One of my BBS friends owns EverythingLinux.com.au,
and he had some geek work that kept me afloat while I looked for
something more permanent, and another BBSer lived half a block away
and let me sublet his spare room. But then I found that a company I'd
done work for while at uni had been bought out by a Malaysian company,
and there was work for me there. So I ended up living in Malaysia, in
my 10th home on 4 continents in two years.
Dreamland and the n
I eventually moved back to the Bay Area, and soon after that the
four of us moved into a San Francisco house we called Dreamland.
(Think B-52s.) It was just what we wanted: urban lifestyle, lots of
fun and interesting visitors, and each of us had additional
relationships outside the household. Five people in particular were
each involved with at least two of us; they included a triad in the
East Bay with a hot tub and a three-bridge view, and one of the
friends I'd made in Amsterdam, who had since moved. They dreamed up
the term just the n of us, where n was a
variable, which for the most part had the value of 9.
I remember Valentines Day 2004 in particular, the weekend San
Francisco was first allowing same-sex marriages. We had already made
plans for a romantic getaway up the coast for just the nine of us, but
when we came back, we went to City Hall to support our friends. I was
an official witness for one of the first 100 same-sex marriages in the
United States, and we convinced local businesses to supply food and
hot beverages for all the couples that were queued in the rain.
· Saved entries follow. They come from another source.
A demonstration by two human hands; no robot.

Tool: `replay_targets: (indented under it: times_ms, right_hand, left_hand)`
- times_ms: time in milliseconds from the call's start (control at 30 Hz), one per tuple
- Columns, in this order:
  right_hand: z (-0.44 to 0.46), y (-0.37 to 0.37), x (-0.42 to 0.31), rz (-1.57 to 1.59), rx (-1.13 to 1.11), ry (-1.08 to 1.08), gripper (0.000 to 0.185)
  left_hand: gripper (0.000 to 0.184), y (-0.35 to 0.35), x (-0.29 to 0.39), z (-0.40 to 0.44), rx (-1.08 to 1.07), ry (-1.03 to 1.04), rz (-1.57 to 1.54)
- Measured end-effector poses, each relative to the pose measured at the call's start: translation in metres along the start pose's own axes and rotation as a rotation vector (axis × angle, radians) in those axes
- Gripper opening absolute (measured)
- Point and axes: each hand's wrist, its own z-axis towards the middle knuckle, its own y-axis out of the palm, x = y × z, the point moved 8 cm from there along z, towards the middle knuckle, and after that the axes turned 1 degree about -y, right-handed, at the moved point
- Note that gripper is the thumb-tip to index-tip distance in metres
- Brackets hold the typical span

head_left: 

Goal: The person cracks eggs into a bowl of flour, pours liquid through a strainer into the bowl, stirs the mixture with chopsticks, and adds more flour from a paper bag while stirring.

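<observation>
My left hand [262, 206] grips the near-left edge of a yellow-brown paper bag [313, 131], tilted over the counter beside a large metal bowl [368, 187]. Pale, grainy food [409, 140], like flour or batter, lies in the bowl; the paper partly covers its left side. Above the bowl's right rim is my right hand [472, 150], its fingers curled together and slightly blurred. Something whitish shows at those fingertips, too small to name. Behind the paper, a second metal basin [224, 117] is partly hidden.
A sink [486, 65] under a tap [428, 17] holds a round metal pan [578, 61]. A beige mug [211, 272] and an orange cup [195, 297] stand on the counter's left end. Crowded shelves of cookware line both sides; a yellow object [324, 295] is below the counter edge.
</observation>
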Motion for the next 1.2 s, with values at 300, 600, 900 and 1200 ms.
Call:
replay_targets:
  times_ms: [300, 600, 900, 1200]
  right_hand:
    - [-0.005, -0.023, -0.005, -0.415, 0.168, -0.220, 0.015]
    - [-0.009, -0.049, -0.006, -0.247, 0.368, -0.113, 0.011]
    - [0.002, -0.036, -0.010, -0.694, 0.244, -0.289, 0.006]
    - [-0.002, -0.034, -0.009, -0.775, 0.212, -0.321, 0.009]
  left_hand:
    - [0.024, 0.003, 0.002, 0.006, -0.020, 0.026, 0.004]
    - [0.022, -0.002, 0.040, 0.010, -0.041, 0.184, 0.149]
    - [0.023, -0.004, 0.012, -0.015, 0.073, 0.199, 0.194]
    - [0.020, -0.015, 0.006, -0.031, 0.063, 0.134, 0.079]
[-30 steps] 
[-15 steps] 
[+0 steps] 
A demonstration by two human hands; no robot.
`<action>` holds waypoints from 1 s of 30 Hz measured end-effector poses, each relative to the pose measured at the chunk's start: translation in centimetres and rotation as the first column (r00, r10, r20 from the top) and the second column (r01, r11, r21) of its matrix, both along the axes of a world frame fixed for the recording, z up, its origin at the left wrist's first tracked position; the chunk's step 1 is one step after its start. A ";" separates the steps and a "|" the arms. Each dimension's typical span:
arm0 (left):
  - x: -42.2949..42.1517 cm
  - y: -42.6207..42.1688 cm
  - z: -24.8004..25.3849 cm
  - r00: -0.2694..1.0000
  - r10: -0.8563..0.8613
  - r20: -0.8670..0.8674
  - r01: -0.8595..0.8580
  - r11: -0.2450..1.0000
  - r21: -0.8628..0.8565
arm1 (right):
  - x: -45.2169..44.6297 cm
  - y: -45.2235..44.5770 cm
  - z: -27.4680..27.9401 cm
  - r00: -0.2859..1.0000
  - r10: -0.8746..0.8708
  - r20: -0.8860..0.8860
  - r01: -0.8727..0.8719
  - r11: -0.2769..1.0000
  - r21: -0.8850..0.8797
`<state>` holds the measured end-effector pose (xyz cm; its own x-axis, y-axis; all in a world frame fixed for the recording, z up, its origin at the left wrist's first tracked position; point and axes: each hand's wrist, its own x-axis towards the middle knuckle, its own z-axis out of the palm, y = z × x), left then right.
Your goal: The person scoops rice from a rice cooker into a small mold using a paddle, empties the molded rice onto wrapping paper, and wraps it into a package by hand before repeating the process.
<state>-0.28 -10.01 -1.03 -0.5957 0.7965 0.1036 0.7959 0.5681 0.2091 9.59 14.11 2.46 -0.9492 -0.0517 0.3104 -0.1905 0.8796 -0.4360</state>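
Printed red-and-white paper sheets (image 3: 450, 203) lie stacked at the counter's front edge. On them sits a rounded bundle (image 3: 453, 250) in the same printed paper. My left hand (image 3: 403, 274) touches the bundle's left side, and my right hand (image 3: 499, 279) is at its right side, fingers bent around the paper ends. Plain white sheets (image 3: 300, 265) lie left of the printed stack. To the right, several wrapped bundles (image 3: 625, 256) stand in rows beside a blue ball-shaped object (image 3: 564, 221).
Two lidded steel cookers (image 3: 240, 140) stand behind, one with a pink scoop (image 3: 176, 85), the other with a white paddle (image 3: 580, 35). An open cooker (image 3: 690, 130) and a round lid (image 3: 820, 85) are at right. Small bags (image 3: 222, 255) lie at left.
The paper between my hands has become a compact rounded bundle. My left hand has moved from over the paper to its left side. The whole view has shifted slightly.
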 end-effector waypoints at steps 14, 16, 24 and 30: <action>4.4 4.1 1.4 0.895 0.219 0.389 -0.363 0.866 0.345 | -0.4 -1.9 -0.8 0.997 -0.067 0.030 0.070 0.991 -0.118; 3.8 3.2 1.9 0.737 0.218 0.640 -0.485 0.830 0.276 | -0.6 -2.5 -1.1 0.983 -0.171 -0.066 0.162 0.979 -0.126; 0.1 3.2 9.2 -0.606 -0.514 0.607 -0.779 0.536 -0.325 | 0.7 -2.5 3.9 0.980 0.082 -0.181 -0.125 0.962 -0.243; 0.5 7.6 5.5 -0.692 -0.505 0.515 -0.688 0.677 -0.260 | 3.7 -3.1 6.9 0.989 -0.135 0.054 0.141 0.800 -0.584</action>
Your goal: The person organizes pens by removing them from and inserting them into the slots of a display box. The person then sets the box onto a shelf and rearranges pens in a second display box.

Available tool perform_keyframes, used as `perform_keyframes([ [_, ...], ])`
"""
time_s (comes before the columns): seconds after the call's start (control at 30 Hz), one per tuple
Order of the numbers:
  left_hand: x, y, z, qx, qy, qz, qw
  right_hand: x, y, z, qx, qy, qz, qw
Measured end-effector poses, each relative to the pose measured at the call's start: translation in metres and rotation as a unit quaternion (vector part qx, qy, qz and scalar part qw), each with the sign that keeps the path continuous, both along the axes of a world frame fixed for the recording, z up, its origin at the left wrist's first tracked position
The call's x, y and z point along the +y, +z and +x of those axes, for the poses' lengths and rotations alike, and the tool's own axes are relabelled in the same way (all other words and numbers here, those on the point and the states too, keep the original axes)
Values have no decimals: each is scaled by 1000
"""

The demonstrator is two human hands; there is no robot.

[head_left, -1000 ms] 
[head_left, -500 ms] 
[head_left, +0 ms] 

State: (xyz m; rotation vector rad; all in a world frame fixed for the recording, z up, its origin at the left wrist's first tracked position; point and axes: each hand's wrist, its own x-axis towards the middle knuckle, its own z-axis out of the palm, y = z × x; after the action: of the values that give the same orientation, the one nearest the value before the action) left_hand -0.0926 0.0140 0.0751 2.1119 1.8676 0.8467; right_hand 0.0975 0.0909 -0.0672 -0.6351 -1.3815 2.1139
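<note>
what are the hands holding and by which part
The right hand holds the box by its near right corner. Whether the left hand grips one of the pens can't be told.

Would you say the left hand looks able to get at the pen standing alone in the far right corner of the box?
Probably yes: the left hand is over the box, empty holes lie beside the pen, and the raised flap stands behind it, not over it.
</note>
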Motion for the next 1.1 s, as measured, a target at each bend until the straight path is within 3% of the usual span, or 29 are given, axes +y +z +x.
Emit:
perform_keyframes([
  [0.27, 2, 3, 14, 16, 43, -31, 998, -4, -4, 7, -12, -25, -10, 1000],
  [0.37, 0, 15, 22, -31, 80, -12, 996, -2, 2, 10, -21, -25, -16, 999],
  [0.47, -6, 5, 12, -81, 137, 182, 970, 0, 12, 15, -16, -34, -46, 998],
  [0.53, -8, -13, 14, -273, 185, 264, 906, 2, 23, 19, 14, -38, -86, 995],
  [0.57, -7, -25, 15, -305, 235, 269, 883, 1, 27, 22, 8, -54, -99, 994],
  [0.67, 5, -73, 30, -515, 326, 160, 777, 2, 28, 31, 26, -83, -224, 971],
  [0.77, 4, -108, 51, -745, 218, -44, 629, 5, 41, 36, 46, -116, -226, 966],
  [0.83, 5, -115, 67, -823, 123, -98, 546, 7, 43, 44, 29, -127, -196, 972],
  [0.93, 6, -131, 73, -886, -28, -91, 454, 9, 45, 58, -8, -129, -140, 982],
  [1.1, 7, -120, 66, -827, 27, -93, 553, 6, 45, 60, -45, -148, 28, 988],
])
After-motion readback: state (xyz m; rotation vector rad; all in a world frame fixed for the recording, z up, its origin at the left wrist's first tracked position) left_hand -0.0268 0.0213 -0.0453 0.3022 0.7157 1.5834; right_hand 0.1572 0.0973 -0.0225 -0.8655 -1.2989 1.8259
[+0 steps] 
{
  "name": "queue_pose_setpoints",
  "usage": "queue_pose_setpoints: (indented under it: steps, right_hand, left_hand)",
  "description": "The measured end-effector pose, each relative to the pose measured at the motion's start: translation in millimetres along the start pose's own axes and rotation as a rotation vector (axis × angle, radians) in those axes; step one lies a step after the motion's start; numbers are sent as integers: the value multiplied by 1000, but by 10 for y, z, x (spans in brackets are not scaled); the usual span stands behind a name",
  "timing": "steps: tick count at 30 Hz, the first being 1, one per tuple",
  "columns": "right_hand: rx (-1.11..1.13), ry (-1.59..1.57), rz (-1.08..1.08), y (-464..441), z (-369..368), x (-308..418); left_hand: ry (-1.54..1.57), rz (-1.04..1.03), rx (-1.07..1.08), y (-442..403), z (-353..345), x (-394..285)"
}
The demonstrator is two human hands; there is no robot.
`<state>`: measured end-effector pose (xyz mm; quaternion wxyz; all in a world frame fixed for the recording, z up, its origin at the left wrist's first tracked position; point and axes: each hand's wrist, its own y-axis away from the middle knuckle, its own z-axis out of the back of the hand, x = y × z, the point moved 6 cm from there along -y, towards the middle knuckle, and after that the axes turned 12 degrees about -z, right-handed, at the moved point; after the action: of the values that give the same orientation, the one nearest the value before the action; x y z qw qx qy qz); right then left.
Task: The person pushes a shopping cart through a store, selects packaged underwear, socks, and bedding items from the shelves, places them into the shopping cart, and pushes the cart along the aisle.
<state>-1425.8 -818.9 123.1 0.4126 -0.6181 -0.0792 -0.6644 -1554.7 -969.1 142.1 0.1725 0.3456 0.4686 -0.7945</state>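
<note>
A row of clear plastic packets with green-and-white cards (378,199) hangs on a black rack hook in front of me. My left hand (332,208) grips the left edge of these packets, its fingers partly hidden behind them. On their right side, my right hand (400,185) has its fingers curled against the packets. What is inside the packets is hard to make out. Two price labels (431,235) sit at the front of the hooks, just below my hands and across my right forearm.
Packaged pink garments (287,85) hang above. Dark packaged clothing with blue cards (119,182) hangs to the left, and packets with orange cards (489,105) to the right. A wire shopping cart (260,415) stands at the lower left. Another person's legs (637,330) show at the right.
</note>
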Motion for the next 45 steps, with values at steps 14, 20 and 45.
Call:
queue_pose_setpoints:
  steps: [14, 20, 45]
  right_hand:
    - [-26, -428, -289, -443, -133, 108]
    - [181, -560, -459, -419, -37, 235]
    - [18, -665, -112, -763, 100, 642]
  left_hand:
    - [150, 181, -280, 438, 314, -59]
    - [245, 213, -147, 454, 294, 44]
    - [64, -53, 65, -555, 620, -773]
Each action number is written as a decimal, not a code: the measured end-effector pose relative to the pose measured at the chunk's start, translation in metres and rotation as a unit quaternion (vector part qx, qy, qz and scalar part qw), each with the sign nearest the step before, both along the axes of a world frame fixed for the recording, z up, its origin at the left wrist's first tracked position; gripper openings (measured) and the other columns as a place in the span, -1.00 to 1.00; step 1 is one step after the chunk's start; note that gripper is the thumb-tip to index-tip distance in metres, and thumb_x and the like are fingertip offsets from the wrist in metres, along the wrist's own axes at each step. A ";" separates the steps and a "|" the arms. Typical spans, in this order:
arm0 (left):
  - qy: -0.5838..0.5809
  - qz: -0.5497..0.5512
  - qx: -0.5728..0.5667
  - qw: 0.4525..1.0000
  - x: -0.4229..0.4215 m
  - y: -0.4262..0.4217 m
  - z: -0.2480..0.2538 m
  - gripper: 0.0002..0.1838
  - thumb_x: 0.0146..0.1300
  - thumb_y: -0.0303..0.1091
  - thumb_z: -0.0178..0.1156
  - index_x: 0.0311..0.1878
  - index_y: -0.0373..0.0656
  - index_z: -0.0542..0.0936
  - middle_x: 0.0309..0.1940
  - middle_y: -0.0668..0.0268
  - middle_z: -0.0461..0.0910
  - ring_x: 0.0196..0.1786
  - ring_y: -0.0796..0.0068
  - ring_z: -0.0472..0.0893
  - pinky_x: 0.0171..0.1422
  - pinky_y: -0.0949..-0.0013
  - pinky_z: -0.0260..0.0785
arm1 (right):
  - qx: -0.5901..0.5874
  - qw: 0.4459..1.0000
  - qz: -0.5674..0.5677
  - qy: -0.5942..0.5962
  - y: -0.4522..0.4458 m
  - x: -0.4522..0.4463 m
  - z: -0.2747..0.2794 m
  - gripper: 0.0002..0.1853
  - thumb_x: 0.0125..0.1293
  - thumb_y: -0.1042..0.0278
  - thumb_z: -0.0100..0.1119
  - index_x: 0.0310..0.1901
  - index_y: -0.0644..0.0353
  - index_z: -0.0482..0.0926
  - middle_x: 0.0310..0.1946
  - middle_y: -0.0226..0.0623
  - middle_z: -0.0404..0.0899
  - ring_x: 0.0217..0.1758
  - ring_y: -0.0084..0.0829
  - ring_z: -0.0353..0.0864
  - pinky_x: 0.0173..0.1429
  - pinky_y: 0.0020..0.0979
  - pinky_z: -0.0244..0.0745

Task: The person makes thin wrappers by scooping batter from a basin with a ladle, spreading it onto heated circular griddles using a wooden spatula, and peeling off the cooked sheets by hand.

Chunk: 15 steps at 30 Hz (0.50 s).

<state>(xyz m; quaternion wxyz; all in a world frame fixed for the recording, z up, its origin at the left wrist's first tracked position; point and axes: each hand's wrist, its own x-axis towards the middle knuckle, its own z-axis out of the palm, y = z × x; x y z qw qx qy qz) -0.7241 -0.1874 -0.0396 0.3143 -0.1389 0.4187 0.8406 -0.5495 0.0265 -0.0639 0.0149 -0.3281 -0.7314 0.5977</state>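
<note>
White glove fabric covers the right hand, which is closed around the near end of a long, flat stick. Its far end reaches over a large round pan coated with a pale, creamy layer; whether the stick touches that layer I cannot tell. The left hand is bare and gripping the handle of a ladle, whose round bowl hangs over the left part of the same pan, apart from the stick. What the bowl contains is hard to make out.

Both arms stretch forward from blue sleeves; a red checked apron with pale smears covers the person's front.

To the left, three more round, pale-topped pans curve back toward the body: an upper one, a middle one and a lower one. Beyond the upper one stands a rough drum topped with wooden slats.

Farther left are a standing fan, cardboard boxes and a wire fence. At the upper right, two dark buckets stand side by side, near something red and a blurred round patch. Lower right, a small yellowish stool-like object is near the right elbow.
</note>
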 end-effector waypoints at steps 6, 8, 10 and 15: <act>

One of
my partners was wearing crazy high heels and slipped in the street,
breaking her leg. A massage therapist, she was unable to work for
weeks, and of course the U.S. healthcare system didn't provide much
care, so we let her stay at Dreamland for a while. The more
financially solvent of the nine even helped out with her medical
bills, and much support also came from the greater poly community.
It's this kind of spirit that makes me appreciate my community so
much, even today.
But financial solvency was rare in this post-dot-com crash world.
The four of us were struggling to make ends meet, either working very
long hours like me (for little pay—I was working for a start-up
that was failing to start up and additionally doing courier work to
help pay the bills), going into debt like Jen, or being discouraged
into depression by the job market, like her husband. It reignited some
old issues for those two, causing their relationship to break down,
and the four of us eventually decided it was best to separate, to
minimise the fallout. Jen and I got two new housemates and the other
the others going back to New York. This was all very hard to deal
with, and when tragedy struck one of my other partners, the n
further unraveled.
It left me feeling gunshy again for a couple of years, low on
self-esteem, afraid to reach out for my dreams. But I worked through
it, as I always do, and a whole bunch of old issues along the way. And
I remain very close friends with some of those n folk.
Today
Jen and I are still together, and I have a couple of other
relationships that have enriched my life over the last few years. My
partners get along well, but they're not as close each other as in the
n; they don't even intermingle all that much. I miss living
with people who have so many friends in common.
I also miss Australia. I've had exciting and well-paying jobs in
the last four or five years, coding everything from user interfaces
for biotech instruments to web sites for games companies. I only chose
jobs that have allowed me to travel, so I've visited all six inhabited
continents and been to Australia at least once a year. But it's time
to stay there longer. This is what Jen and I have been planning all
along, but she's had some chronic and quite serious health issues
which have made that hard. The way we decide to handle that will
determine the next few paragraphs of my life.